What’s New Cloud: We Now Know What Happened in US-EAST-1.
AWS released additional information about the service disruption that happened last week.
Welcome back to this new edition of What’s New Cloud Newsletter, where I share my insights on cloud news, feature updates and DevOps Trends.
What really happened?
AWS just released additional information about the service disruption that happened last week.
Root Cause:
A DynamoDB DNS automation bug triggered a rare race condition that accidentally deleted DynamoDB’s endpoint records: breaking connectivity for any AWS service or customer workload that depended on it.

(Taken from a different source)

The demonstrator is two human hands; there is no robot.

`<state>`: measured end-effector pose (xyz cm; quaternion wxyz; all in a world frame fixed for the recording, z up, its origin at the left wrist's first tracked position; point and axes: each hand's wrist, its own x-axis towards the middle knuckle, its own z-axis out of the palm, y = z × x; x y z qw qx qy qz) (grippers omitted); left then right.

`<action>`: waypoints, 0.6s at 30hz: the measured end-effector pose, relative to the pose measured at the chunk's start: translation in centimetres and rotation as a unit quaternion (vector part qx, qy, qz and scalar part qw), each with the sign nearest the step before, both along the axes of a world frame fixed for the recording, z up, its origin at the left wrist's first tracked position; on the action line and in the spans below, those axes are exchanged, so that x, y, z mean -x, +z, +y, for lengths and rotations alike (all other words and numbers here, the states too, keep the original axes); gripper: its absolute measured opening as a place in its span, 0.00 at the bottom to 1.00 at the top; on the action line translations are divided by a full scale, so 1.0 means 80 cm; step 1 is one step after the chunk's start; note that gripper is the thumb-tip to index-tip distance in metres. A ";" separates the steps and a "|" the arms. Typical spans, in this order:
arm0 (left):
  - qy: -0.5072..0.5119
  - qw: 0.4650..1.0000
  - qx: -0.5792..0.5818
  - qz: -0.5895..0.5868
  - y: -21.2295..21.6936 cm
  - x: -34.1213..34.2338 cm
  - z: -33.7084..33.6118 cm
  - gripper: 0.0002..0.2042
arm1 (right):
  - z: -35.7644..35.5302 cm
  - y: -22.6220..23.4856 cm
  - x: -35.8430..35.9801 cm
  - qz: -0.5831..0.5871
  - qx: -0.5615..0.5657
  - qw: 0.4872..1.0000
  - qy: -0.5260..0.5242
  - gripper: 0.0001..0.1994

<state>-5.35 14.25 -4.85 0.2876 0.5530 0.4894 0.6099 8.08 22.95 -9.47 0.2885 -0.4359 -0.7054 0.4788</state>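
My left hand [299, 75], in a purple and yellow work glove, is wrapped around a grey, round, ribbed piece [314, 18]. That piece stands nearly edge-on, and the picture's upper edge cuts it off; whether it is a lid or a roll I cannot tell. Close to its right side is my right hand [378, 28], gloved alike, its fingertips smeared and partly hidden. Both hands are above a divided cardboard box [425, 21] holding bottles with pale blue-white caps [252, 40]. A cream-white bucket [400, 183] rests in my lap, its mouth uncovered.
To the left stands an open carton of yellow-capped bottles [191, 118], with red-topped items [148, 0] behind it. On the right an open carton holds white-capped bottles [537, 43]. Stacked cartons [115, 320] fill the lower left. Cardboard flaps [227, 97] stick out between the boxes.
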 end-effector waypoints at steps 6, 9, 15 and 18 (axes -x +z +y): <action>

AWS restored full service on October 20 after manual recovery efforts.
EC2 couldn’t launch new instances for nearly 14 hours
NLB experienced widespread connection errors
Lambda, ECS/EKS, Fargate, Redshift, IAM, and Connect all saw degraded performance
AWS Follow-Up Actions:
Fixing the DynamoDB DNS race condition
Improving EC2 recovery workflows and throttling mechanisms
Enhancing NLB failover handling and resilience
What I Learned from This Incident
Even the most redundant systems can fail when automation goes wrong.
A small DNS issue can ripple into a full regional outage.
Human operators remain vital in recovery and resilience.
Understanding cross-service dependencies is key to designing fault tolerance.
Reliability is a shared responsibility — across services, teams, and automation layers.